A novel mechanism for PPAR-γ signaling? Obesity and high fat diet induce inflammation and cleavage of the p35 protein to generate p25. The p25 activates CDK5, which phosphorylates PPARγ on S273, thereby preventing the transcription of specific PPAR-γ targets (A, red box). The thiazolidinediones activate the full repertoire of PPARγ target genes via binding to the LBD. SPPARMs have positive effects (green) via blocking CDK5 and stimulating a discrete number of PPAR-γ responses (A, red box) through binding to LBD.

Fig. (4)

Fibrosis is associated with lipoatrophy. Skin biopsies demonstrating the association of dermal fibrosis with loss of the subjacent adipose tissue (adipose atrophy). A. SSc skin biopsy. Note dense dermal fibrosis and loss of subcutaneous fat. *, invasion of fibrotic tissue in adipose tissue. H&E stain, original magnification x 25. B. Skin biopsy from mouse with bleomycin-induced scleroderma. Note dense dermal fibrosis and absence of subcutaneous fat.

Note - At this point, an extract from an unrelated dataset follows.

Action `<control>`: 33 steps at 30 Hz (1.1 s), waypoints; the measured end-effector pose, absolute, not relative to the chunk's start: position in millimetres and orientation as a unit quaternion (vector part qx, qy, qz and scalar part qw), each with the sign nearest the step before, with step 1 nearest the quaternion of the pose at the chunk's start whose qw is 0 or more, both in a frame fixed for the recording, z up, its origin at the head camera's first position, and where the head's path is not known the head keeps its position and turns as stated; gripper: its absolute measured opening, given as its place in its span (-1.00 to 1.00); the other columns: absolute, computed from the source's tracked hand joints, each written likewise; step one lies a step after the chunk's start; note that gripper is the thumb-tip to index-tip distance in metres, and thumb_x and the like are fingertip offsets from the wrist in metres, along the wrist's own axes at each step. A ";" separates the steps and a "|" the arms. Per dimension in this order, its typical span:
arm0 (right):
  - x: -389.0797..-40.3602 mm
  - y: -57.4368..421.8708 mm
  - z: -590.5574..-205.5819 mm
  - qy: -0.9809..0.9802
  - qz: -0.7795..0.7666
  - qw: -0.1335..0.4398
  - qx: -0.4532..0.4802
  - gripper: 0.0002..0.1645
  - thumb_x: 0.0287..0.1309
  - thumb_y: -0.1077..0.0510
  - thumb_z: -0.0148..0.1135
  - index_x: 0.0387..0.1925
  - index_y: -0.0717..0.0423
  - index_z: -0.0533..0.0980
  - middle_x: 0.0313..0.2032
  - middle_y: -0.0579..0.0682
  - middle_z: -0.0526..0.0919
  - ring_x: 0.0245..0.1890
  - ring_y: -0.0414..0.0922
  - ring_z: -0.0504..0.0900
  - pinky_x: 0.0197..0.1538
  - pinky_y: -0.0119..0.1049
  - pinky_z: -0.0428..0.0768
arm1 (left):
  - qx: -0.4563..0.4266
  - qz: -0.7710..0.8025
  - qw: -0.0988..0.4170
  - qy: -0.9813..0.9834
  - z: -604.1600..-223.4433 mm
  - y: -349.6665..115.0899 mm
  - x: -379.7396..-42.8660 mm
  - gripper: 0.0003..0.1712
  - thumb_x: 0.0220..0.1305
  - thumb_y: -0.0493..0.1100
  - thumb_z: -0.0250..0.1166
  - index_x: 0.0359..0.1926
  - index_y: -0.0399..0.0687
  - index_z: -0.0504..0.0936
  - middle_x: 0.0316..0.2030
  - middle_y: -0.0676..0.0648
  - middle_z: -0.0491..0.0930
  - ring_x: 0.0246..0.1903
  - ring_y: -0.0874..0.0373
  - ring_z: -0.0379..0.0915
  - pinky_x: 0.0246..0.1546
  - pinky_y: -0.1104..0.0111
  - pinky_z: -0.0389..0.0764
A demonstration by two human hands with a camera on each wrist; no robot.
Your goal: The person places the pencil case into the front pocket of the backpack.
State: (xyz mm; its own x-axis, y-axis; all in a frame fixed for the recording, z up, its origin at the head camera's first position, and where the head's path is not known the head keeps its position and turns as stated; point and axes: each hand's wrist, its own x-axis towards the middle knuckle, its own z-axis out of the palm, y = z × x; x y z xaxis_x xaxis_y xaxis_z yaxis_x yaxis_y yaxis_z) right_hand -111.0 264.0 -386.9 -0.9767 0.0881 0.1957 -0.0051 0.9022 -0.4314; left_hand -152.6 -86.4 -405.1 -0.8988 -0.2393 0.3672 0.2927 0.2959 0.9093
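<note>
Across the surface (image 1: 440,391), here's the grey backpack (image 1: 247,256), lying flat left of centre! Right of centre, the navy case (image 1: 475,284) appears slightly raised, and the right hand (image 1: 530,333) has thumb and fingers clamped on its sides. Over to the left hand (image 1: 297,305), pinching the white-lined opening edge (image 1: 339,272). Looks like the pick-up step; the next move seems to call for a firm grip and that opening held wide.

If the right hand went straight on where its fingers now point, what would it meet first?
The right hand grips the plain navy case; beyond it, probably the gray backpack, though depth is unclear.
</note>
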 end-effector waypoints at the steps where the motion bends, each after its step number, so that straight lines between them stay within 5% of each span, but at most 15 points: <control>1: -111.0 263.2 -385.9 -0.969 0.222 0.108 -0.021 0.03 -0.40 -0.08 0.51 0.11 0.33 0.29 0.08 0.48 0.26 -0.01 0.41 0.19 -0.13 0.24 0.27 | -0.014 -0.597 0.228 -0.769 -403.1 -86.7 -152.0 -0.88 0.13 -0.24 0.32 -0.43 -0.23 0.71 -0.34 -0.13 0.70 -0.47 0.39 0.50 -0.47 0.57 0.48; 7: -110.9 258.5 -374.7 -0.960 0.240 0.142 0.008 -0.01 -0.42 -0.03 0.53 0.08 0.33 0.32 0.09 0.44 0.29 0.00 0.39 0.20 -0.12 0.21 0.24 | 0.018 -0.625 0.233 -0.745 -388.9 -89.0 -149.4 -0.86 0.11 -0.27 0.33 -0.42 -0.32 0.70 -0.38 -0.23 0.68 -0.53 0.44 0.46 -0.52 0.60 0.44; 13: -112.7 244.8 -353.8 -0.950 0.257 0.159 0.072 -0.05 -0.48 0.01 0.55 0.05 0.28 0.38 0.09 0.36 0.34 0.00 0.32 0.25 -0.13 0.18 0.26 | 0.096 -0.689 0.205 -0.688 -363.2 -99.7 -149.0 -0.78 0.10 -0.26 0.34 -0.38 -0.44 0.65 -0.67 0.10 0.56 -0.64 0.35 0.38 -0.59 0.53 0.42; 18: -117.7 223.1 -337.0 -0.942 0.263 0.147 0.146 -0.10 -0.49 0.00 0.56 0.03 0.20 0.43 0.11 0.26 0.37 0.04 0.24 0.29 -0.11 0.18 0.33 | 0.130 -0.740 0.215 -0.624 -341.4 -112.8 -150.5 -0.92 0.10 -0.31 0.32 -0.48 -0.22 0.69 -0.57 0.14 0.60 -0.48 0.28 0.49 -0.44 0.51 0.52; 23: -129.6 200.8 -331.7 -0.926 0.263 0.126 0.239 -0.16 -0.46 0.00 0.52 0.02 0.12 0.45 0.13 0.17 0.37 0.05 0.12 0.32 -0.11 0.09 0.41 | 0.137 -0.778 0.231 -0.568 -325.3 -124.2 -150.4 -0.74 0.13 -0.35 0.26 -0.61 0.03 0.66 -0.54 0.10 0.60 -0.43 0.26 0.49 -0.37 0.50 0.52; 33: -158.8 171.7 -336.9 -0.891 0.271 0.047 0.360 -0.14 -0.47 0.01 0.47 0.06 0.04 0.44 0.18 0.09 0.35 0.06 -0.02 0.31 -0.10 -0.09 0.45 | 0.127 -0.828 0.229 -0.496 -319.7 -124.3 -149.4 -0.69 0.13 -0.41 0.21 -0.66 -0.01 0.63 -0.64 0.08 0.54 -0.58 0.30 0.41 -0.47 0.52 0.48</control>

Masson’s trichrome staining, original magnification x 100 (upper panel), 400 (lower panel).

Fig. (5)

Anti-TGF-β-induced profibrotic effects of PPAR-γ ligands. TGF-β induces cell proliferation, migration, fibroblast activation, and mesenchymal transition from epithelial cells, endothelial cells, and adipocytes. All these processes contribute to fibrosis formation and progression. PPAR-γ ligands have been shown to inhibit these processes in a variety of cell types. And there is reciprocal regulation between TGF-β signaling and PPAR-γ axis. TGF-β suppresses PPAR-γ expression, which might contribute to persistent activation of TGF-β signaling; PPAR-γ ligands, through PPAR-γ-dependent and –independent mechanism, abrogate TGF-β signaling and might have therapeutic potential in fibrosis.